POMIDA: No to rent caps; five proposals for more housing

POMIDA rejects any possibility of imposing a cap on rents, warning of serious consequences for the housing market. At the same time, it is submitting five proposals to increase the supply of properties available for long-term lease.

POMIDA: No to rent caps; five proposals for more housing

This article is an AI translation of an original piece published in Greek. Read original

POMIDA welcomes yesterday’s clarification from the Ministry of Social Cohesion and Family that the government is not considering and does not intend to proceed with any form of administrative regulation or cap on residential rents, further explaining the reasons for this stance, and the statement that “Addressing the housing crisis requires structural interventions that increase the available housing stock, rather than administrative price controls,” Stratos Paradias noted in a statement.

However, since the issue has “come up” in public discourse—even if only due to a misunderstanding, as the relevant Ministry has assured us— POMIDA considers it necessary to outline the disastrous consequences of adopting such a measure in the past, as well as in the event of its adoption in the future, both for landlords and, above all, for tenants. It also takes this opportunity to outline its proposals for resolving the issue for the benefit of all.
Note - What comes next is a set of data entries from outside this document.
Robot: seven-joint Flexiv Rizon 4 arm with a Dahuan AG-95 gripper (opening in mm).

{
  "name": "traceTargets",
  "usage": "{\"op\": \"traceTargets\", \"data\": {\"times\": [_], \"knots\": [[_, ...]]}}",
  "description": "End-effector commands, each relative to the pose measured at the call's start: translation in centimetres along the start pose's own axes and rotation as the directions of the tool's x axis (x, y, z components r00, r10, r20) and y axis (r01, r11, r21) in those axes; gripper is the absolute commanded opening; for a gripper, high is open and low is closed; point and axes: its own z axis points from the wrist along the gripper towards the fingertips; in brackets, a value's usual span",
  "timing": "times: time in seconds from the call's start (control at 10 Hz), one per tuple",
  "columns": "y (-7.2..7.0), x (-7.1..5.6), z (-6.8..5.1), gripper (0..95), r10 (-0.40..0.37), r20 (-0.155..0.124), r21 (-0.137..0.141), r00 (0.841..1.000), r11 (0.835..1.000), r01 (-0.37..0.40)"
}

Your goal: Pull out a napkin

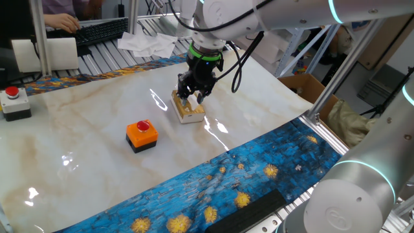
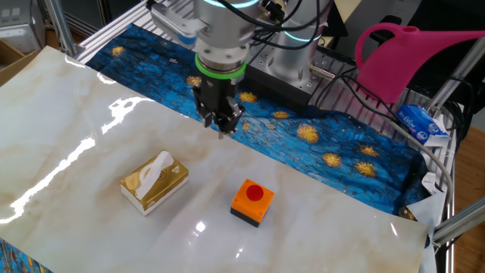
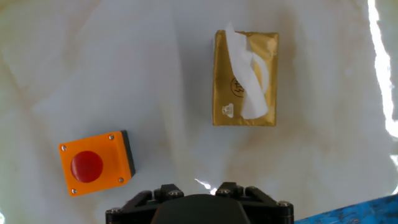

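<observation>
Claw [image 2: 221, 121] hovers well apart from boxed napkin [image 2: 158, 169].

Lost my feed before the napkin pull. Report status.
Gripper aloft, off the box, holding nothing; jaw state unclear. Napkin still poking from tissue box, untouched. Orange button box beside it, not in the path.

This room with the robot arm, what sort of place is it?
Most likely a robotics lab or test bench. The arm works over a table framed in aluminium bars, a person types at a keyboard behind, and red emergency-style buttons sit nearby.
</observation>
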Motion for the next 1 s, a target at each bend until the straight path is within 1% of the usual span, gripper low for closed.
{"op": "traceTargets", "data": {"times": [0.1,0.3,0.4,0.7,0.9,1.0], "knots": [[0.06,0.04,-0.02,0.0,0.018,-0.021,-0.062,1.0,0.998,-0.019],[0.06,0.04,0.0,0.0,0.012,-0.02,-0.063,1.0,0.998,-0.014],[0.06,0.05,0.0,0.0,0.043,-0.023,-0.067,0.999,0.997,-0.045],[0.07,0.04,0.03,0.0,0.044,-0.025,-0.071,0.999,0.996,-0.046],[0.06,0.07,0.03,0.0,0.143,-0.032,-0.07,0.989,0.987,-0.145],[0.07,0.09,0.03,0.0,0.119,-0.026,-0.064,0.993,0.991,-0.12]]}}
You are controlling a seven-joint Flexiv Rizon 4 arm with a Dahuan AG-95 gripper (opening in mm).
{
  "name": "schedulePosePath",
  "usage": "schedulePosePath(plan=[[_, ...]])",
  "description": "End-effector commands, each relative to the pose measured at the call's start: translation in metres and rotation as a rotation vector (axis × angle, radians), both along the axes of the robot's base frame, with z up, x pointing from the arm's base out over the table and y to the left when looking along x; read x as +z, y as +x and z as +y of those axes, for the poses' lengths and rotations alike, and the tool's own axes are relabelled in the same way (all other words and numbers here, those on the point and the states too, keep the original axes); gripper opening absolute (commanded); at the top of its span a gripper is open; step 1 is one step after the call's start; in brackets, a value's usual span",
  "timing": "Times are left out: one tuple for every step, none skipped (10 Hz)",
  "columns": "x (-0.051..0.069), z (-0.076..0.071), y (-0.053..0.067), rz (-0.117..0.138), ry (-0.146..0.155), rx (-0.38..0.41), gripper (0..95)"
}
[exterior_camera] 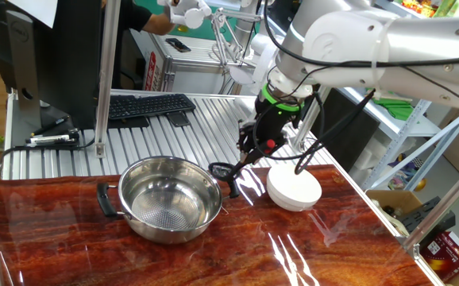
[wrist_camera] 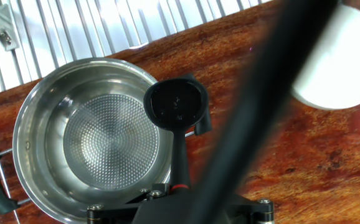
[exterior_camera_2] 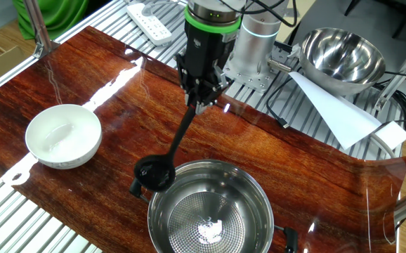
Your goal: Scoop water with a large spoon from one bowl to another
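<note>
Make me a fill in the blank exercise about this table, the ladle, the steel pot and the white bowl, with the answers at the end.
1. The gripper has its jaws shut on the handle of the black ____.
2. The ladle cup hangs over the rim of the steel ____.
3. The steel pot has a ____ bottom.
4. The white bowl stands on the table, ____ from the pot.

Answers: ladle; pot; dotted; apart
</note>
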State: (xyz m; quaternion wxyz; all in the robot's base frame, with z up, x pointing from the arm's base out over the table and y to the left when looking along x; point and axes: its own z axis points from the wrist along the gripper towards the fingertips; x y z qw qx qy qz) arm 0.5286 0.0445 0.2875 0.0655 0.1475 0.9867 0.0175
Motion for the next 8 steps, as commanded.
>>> schedulePosePath(plan=[[0.002,-0.003,-0.001,-0.007,0.001,0.003,0.0],[0.004,-0.005,-0.001,-0.008,0.002,0.005,0.0],[0.005,-0.006,0.000,-0.008,0.002,0.008,0.0],[0.007,-0.008,0.001,-0.008,0.002,0.013,0.0],[0.009,-0.011,0.001,-0.008,0.003,0.019,0.0],[0.012,-0.016,0.001,-0.006,0.009,0.027,0.0],[0.014,-0.019,0.000,-0.009,0.014,0.028,0.0],[0.015,-0.020,-0.001,-0.010,0.021,0.026,0.0]])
The primary objective in today’s residential rental market—which is rightly identified as the top priority of the National Housing Strategy—is the adoption and implementation of measures that “open up homes, that is, to increase the supply of housing on the rental market, thereby bridging the current gap between the steadily declining supply and the steadily rising demand for housing, because only this can bring rental prices into balance.

While the National Strategy Plan contains a host of positive proposals for significant measures that will indeed help increase the supply of rental housing, it also seems to indirectly describe a measure which, if it were to take effect, will automatically nullify all the others: the imposition of rent controls on both existing and new residential leases, specifically targeting older properties with low energy efficiency ratings—which make up the largest segment of the market— the majority of which are presumed to be owned by elderly and financially vulnerable small property owners, with the following inevitable consequences:

For existing leases, because the mandatory reduction or “freeze” on rents will, by definition, be accompanied by criminal or administrative penalties against landlords for enforcing it, followed by a mandatory extension of the lease terms, and thus will evolve into a full-fledged “Rent Control” system, which, once enacted, will be extended indefinitely, resulting in the complete abandonment and devaluation of properties by their owners, and a complete halt to the construction or renovation of rental housing.

For new leases, which must be entered into with a rent controlled by market forces from the outset, an inevitable consequence will be that, beyond the strong reluctance of owners to rent their homes to people unknown to them, the parties will be legally compelled to enter into agreements to conceal any amount exceeding the “cap, in order to avoid both criminal and other penalties as well as the tax burden.

Thus, the first victims of the new Rent Cap will be not only young people and young couples—precisely those who need to be able to find homes but will not—but also the state’s revenue…

Since, therefore, what is needed are measures that “make homes available, rather than “make them unavailable, we demand the immediate withdrawal of this proposal from the consultation document, since its mere presence in the public discourse is enough to reflexively bring to the minds of older generations the criminal conviction carrying a six-month prison sentence and the heavy fines imposed on thousands of landlords for exceeding the rent by just a few drachmas under the Legislative Actof September 8, 1978, on Fair Rent (1978–1984); the subsequent multi-year (1984–1994) seizure of their properties due to forced lease extensions; and, earlier, the complete devaluation of their properties due to the occupation-era rent system (1940–1965)—haunting memories that can only foster wariness toward the necessary “opening up” of housing to long-term leases...

What does POMIDA propose to increase the supply of housing for long-term leases:

  1. Extension of the three-year income tax exemption on new primary residence leases for any residence that is currently unrented for any reason (newly built, renovated, recently acquired, owner-occupied, provided free of charge, or owned by any type of legal entity). This measure will bring a huge number of unrented residences onto the market, with virtually no loss of public revenue, since absolutely nothing is currently collected from them!
  2. Enact legislation allowing for the unilateral division of large apartments into smaller ones, even when prohibited by the apartment building’s bylaws.
  3. Further reduction of all income tax rates on rental income.
  4. Reduction of the VAT rate on materials and labor for functional and energy-efficiency upgrades to residential properties to 12%, and improvement of the terms for income tax refunds related to building upgrade expenses, within three years (instead of five years) and up to 50% of the cost of materials (instead of 25%).
  5. Launch of the application for assessing the creditworthiness of prospective tenants by the General Secretariat for the Financial Sector and Private Debt Management, so that landlords will not hesitate for a moment to “open” their homes to any tenant who honors their obligations.